**Assignment**
Could you write out the records exactly as they are given?

[Items from a data source]
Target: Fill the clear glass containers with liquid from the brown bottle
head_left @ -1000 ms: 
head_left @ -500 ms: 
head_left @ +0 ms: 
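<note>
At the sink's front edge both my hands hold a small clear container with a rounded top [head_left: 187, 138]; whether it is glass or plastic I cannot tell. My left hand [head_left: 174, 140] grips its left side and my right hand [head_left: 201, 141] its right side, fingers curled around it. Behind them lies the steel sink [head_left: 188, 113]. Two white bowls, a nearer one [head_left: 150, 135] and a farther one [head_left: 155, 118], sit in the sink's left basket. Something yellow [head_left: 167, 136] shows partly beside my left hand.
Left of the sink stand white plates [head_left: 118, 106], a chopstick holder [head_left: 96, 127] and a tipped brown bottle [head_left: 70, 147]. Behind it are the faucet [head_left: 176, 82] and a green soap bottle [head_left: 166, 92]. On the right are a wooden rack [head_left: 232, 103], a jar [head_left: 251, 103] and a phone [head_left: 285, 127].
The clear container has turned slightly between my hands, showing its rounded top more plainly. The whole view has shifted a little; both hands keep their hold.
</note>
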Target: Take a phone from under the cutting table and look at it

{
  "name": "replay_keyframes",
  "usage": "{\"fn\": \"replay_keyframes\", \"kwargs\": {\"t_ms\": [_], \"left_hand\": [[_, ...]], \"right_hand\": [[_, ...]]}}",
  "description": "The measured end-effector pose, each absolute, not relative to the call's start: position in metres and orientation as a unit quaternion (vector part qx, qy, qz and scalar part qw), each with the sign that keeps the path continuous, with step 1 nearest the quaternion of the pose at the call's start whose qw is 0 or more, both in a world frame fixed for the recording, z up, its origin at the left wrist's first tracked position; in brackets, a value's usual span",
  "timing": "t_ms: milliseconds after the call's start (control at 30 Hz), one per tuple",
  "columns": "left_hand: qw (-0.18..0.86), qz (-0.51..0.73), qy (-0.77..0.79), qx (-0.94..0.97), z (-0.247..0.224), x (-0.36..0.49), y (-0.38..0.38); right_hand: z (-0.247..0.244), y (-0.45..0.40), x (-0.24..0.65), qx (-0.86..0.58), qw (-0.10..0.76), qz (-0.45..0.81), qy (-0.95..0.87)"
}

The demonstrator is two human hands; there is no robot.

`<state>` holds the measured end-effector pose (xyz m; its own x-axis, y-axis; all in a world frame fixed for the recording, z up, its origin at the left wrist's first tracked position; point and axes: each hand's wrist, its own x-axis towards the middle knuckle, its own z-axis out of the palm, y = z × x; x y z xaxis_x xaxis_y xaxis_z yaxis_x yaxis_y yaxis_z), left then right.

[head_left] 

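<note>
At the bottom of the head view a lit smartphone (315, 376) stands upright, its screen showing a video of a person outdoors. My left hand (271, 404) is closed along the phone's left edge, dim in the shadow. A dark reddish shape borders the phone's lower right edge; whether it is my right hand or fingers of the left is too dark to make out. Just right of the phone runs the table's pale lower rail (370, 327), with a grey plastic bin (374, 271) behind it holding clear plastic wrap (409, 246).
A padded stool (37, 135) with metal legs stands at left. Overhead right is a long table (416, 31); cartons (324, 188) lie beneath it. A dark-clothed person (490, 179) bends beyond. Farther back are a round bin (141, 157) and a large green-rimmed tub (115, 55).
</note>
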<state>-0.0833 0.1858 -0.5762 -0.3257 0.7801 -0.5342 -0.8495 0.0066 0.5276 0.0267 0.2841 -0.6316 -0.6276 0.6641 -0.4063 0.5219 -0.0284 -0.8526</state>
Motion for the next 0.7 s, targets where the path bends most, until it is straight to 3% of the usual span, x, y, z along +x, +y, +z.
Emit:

**Response area**
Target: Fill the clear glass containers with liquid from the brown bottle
head_left @ -1000 ms: 
head_left @ -500 ms: 
head_left @ +0 ms: 
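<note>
At the sink's front edge both my hands hold a small clear container with a rounded top [head_left: 187, 138]; whether it is glass or plastic I cannot tell. My left hand [head_left: 174, 140] grips its left side and my right hand [head_left: 201, 141] its right side, fingers curled around it. Behind them lies the steel sink [head_left: 188, 113]. Two white bowls, a nearer one [head_left: 150, 135] and a farther one [head_left: 155, 118], sit in the sink's left basket. Something yellow [head_left: 167, 136] shows partly beside my left hand.
Left of the sink stand white plates [head_left: 118, 106], a chopstick holder [head_left: 96, 127] and a tipped brown bottle [head_left: 70, 147]. Behind it are the faucet [head_left: 176, 82] and a green soap bottle [head_left: 166, 92]. On the right are a wooden rack [head_left: 232, 103], a jar [head_left: 251, 103] and a phone [head_left: 285, 127].
The clear container has turned slightly between my hands, showing its rounded top more plainly. The whole view has shifted a little; both hands keep their hold.
</note>
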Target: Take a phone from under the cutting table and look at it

{
  "name": "replay_keyframes",
  "usage": "{\"fn\": \"replay_keyframes\", \"kwargs\": {\"t_ms\": [_], \"left_hand\": [[_, ...]], \"right_hand\": [[_, ...]]}}",
  "description": "The measured end-effector pose, each absolute, not relative to the call's start: position in metres and orientation as a unit quaternion (vector part qx, qy, qz and scalar part qw), each with the sign that keeps the path continuous, with step 1 nearest the quaternion of the pose at the call's start whose qw is 0 or more, both in a world frame fixed for the recording, z up, its origin at the left wrist's first tracked position; in brackets, a value's usual span",
  "timing": "t_ms: milliseconds after the call's start (control at 30 Hz), one per tuple",
  "columns": "left_hand: qw (-0.18..0.86), qz (-0.51..0.73), qy (-0.77..0.79), qx (-0.94..0.97), z (-0.247..0.224), x (-0.36..0.49), y (-0.38..0.38); right_hand: z (-0.247..0.244), y (-0.45..0.40), x (-0.24..0.65), qx (-0.86..0.58), qw (-0.10..0.76), qz (-0.45..0.81), qy (-0.95..0.87)"
}

The demonstrator is two human hands; there is no robot.

`<state>` holds the measured end-effector pose (xyz m; its own x-axis, y-axis; all in a world frame fixed for the recording, z up, its origin at the left wrist's first tracked position; point and axes: each hand's wrist, its own x-axis towards the middle knuckle, its own z-axis out of the palm, y = z × x; x y z xaxis_x xaxis_y xaxis_z yaxis_x yaxis_y yaxis_z), left then right.

[head_left] 

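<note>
At the bottom of the head view a lit smartphone (315, 376) stands upright, its screen showing a video of a person outdoors. My left hand (271, 404) is closed along the phone's left edge, dim in the shadow. A dark reddish shape borders the phone's lower right edge; whether it is my right hand or fingers of the left is too dark to make out. Just right of the phone runs the table's pale lower rail (370, 327), with a grey plastic bin (374, 271) behind it holding clear plastic wrap (409, 246).
A padded stool (37, 135) with metal legs stands at left. Overhead right is a long table (416, 31); cartons (324, 188) lie beneath it. A dark-clothed person (490, 179) bends beyond. Farther back are a round bin (141, 157) and a large green-rimmed tub (115, 55).
</note>
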<state>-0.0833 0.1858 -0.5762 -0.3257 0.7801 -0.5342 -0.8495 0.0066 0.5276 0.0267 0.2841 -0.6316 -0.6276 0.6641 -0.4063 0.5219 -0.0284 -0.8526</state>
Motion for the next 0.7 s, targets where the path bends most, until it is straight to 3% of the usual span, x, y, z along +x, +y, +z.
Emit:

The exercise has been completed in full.